WORK ORDER:
Among the records below, find each line bearing the word "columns" and copy it.

━━━━━━━━━━━━━━━━━━━━

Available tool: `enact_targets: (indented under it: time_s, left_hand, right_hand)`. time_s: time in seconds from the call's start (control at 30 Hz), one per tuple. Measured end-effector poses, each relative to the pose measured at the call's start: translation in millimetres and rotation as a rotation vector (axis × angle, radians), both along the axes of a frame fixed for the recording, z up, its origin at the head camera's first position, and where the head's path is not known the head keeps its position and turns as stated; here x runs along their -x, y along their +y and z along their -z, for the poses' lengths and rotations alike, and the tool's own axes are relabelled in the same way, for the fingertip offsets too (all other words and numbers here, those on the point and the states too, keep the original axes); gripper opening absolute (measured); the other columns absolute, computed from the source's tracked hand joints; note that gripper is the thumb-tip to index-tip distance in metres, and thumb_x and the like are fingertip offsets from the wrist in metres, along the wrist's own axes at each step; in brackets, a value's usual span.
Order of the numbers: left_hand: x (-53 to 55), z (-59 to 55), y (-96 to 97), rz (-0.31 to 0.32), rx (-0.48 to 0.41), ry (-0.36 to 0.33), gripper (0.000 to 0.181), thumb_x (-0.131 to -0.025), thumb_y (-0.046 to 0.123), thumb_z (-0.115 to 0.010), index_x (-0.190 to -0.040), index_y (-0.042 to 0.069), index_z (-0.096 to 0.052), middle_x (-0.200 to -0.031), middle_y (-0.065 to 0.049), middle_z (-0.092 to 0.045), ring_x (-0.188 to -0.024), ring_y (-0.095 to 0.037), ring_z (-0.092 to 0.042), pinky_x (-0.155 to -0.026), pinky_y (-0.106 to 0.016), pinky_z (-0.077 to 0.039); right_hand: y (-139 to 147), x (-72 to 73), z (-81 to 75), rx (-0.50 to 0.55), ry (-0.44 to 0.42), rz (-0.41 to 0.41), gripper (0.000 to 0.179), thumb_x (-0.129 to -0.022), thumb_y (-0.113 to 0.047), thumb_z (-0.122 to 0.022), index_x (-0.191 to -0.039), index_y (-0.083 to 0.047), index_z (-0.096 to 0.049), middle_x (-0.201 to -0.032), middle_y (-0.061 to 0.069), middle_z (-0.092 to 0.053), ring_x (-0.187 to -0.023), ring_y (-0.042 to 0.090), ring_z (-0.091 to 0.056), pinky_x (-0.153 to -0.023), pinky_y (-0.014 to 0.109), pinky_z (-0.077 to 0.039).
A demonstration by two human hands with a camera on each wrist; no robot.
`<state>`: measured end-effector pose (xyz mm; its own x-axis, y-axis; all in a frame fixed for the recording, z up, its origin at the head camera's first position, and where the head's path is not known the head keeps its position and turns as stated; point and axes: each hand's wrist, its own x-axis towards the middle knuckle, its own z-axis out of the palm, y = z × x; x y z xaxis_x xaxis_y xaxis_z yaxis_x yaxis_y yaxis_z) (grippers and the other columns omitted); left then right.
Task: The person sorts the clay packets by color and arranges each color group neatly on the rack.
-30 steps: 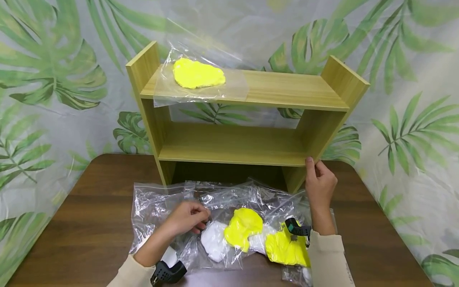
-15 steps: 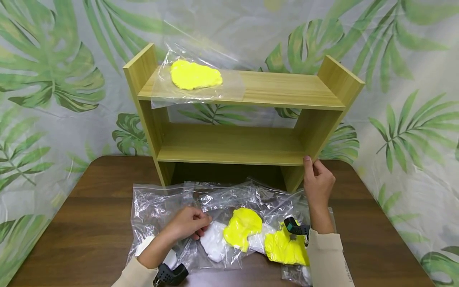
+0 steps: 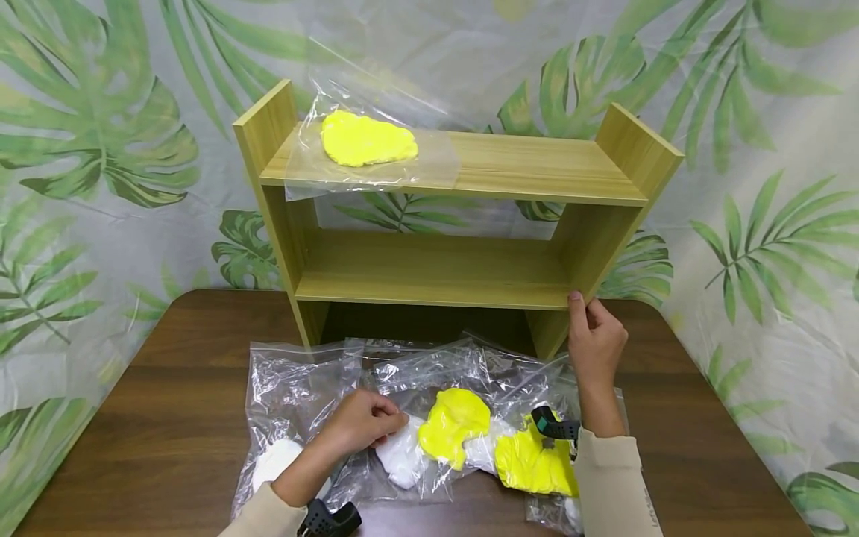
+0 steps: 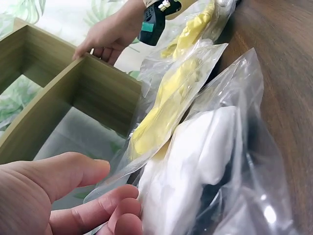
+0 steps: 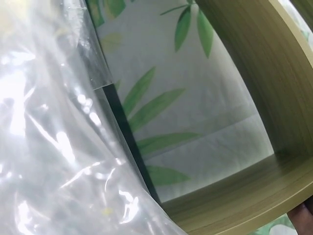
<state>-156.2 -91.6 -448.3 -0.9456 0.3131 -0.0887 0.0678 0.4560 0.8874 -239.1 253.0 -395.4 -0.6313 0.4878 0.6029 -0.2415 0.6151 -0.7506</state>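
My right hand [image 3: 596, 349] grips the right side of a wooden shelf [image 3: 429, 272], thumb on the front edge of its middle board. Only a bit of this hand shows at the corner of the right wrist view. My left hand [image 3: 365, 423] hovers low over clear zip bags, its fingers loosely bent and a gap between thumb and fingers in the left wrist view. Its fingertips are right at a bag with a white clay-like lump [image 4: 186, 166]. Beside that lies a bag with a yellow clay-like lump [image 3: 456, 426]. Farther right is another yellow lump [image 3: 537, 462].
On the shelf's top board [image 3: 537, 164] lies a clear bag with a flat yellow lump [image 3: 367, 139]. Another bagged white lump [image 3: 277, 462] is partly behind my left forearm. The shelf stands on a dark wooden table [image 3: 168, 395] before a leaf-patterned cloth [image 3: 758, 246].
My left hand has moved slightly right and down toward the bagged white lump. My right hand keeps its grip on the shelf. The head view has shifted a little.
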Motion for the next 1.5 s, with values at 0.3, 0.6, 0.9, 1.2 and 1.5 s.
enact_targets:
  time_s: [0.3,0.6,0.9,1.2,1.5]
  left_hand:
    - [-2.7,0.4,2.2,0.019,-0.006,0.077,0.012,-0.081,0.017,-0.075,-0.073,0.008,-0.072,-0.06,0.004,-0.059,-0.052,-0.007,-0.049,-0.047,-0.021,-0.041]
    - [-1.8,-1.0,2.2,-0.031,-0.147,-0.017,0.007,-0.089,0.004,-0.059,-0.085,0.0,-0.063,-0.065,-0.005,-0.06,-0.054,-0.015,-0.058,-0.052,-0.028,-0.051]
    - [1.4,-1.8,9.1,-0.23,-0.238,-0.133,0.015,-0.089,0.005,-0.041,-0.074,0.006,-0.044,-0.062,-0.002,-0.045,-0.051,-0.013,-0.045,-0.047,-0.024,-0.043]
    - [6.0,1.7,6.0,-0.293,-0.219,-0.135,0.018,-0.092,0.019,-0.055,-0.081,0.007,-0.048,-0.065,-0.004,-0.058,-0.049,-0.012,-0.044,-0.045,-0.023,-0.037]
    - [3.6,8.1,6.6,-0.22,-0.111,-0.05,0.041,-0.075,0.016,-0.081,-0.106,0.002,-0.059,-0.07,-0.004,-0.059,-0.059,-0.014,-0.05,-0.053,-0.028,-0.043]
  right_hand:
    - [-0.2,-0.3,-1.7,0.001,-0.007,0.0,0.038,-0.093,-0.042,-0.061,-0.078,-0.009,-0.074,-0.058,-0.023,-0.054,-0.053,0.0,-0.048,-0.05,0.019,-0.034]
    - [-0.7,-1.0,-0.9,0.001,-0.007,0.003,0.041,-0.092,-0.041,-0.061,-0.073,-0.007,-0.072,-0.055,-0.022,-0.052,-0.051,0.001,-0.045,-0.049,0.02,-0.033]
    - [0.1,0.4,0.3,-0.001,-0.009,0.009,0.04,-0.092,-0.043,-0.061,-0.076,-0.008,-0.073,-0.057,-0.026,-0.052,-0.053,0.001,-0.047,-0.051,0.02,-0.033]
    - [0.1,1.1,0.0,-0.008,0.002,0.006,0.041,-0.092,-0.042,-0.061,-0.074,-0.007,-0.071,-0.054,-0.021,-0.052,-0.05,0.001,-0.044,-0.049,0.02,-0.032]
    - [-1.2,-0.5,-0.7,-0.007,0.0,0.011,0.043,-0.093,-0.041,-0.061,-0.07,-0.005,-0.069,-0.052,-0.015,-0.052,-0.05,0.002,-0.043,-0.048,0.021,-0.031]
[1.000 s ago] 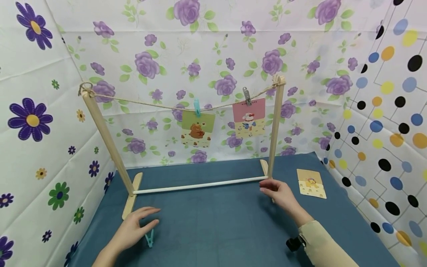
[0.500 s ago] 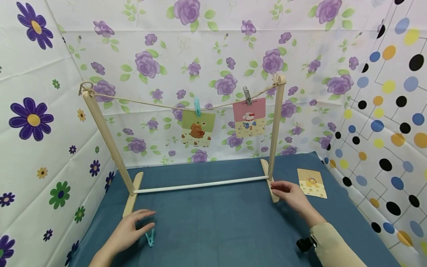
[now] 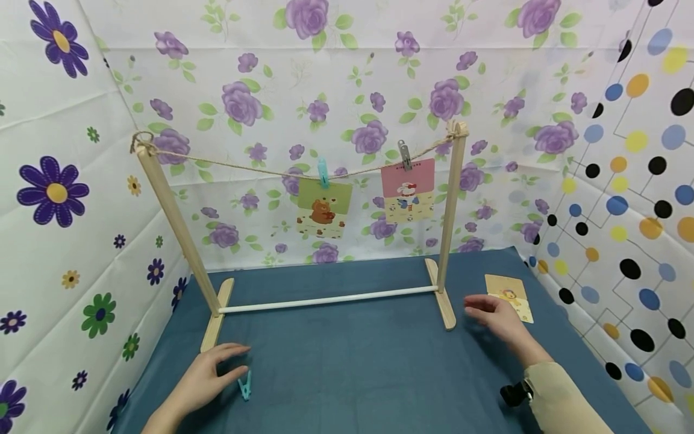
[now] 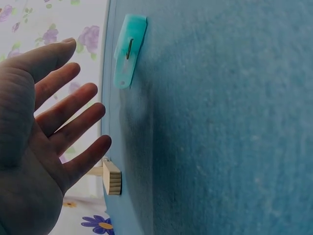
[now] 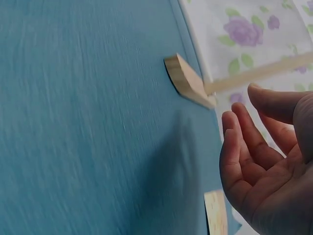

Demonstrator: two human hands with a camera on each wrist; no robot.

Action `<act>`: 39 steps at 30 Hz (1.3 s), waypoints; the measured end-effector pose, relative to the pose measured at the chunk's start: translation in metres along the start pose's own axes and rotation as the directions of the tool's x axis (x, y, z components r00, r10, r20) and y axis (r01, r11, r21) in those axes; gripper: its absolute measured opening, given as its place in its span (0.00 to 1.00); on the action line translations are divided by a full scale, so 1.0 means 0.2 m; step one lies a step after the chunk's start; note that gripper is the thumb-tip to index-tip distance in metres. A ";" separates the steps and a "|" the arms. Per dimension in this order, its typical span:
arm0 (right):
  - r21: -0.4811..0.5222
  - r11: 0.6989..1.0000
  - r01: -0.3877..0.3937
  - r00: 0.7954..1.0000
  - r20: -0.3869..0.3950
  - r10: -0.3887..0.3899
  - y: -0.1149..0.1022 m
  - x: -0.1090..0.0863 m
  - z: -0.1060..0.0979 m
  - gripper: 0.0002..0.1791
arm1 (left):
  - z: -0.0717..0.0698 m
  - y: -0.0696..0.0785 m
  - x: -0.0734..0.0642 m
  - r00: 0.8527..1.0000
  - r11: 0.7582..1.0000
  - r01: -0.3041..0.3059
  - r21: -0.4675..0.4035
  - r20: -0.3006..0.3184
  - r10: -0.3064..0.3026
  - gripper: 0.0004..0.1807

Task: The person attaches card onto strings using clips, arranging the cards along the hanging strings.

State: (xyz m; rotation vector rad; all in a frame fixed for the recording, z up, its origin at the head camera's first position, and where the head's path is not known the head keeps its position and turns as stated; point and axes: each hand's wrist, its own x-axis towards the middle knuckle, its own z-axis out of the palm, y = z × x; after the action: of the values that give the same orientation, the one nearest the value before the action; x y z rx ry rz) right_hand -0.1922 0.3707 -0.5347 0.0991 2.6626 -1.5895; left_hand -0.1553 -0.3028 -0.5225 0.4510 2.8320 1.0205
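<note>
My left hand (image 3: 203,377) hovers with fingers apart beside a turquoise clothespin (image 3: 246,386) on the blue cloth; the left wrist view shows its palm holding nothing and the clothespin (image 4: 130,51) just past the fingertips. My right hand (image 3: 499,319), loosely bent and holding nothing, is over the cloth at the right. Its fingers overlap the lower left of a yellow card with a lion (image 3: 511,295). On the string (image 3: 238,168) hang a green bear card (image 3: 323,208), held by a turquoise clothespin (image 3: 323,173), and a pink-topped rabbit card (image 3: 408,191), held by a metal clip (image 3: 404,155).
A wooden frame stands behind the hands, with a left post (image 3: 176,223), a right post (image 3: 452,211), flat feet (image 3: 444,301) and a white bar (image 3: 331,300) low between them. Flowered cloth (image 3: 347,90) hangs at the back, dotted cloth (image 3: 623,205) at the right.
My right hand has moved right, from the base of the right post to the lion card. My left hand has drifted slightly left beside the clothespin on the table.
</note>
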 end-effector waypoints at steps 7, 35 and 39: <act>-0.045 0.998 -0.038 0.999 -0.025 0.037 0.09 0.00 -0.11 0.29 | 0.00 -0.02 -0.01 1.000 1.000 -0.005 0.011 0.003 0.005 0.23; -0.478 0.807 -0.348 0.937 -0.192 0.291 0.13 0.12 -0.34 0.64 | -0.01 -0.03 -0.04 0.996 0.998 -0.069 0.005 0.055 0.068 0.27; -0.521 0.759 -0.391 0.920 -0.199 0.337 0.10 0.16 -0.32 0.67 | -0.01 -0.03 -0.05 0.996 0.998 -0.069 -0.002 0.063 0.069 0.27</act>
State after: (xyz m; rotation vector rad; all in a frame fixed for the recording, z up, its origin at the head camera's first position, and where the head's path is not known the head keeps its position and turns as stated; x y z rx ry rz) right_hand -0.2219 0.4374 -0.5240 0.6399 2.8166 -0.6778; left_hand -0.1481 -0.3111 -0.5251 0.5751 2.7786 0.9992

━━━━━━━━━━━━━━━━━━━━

FINAL ANSWER:
Available tool: `enact_targets: (indented under it: time_s, left_hand, right_hand)`. time_s: time in seconds from the call's start (control at 30 Hz), one per tuple. Measured end-effector poses, each relative to the pose measured at the call's start: translation in millimetres and rotation as a rotation vector (axis × angle, radians), both along the axes of a frame fixed for the recording, z up, its origin at the head camera's first position, and where the head's path is not known the head keeps its position and turns as stated; here x runs along their -x, y along their +y and z along their -z, for the poses' lengths and rotations alike, and the tool's own axes are relabelled in the same way, for the fingertip offsets too (all other words and numbers here, those on the point and the states too, keep the original axes); gripper opening absolute (measured); the other columns absolute, computed from the source's tracked hand joints; note that gripper is the thumb-tip to index-tip distance in metres, and thumb_x and the like are fingertip offsets from the wrist in metres, along the wrist's own axes at each step; in brackets, a value's usual span.
`<state>`: measured end-effector pose (xyz mm; its own x-axis, y-axis; all in a frame fixed for the recording, z up, its origin at the head camera's first position, and where the head's path is not known the head keeps its position and turns as stated; point and axes: each hand's wrist, its own x-axis towards the middle knuckle, its own z-axis out of the palm, y = z × x; x y z xaxis_x xaxis_y xaxis_z yaxis_x yaxis_y yaxis_z) (grippers and the other columns omitted); left then right.

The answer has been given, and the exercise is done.